┏━━

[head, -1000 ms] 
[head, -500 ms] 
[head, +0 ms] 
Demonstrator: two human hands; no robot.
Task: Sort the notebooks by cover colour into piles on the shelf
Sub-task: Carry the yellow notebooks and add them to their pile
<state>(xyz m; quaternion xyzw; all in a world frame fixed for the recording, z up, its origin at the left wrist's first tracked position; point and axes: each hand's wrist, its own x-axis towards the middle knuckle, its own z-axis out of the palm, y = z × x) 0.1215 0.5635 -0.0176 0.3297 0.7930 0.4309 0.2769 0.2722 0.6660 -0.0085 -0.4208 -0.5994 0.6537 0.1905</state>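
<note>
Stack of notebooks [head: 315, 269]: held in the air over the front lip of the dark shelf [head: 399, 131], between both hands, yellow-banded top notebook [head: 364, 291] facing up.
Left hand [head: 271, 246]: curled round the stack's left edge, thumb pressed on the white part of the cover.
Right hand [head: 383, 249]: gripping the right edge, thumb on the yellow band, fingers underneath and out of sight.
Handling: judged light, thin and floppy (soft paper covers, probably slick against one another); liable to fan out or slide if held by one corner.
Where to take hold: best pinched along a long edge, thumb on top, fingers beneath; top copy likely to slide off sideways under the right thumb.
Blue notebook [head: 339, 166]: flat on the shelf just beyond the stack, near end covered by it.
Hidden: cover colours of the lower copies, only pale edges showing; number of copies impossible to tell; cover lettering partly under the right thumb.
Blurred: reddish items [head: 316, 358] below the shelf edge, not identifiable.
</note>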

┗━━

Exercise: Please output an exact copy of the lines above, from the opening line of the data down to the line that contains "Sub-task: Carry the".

Your solution:
[head, -1000 ms] 
[head, -500 ms] 
[head, +0 ms] 
Demonstrator: two human hands; no robot.
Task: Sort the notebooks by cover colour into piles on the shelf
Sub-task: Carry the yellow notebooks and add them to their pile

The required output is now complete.